Don’t get me wrong — I absolutely love ballet as an art form. The feeling I would get when I flew through the air in a grand jeté was incredible. Successfully balancing an arabesque until the music faded made me believe I could easily balance my life like that as well. It was the ballet world with which I quickly became frustrated. The competition that it bred was sickening to me both physically and mentally. When I moved from dancing with a small, local studio to training with a professional company, I immediately discerned that I was not welcome by many of my peers there. They would mock how I looked and danced in class and would send death glares my way whenever I completed multiple pirouettes. After four years there, I recognized that I felt like a stranger to myself and that I just didn’t want to feel miserable anymore.
I was reluctant to stop dancing, because I had the potential to succeed and a love of leaping.
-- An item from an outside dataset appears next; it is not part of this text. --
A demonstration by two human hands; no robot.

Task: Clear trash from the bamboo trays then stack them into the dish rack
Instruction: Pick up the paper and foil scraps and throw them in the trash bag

However, a daunting feeling developed within me during my senior year of high school, a feeling that I couldn’t return to that environment and the doubts that came with it. Looking back, I am able to see that along with this elegant ballerina dream and hidden within a teenage invincibility-complex, was the fear that I may not achieve my goals. I had dedicated my life to ballet; I thought that I had nothing else, that I would be no one if I didn’t “make it.” I had to leave, if not for the constant pain and eating disorders and mentally paralyzing envy of others, to learn that I was someone without my pointe shoes.
After this conversation I had with a seventeen-year-old who would have given John Lennon a run for his money in the dreamer department, I was able to analyze my own life and come to the understanding that I had not given up on my aspirations. I realized that artistic dreams do not have to be grandiose or full of hairspray, glittering eye makeup, and spotlights. They do not have to be absolute and unwavering — they can evolve and grow with you, never dying, but helping to shape the person you become. I do not regret my decision to enter the ballet world; it instilled a strong sense of discipline within me that I continue to apply to my everyday life. However, I also do not regret my decision to leave it, because I am so much happier now than I was five years ago.
My toes are happier too.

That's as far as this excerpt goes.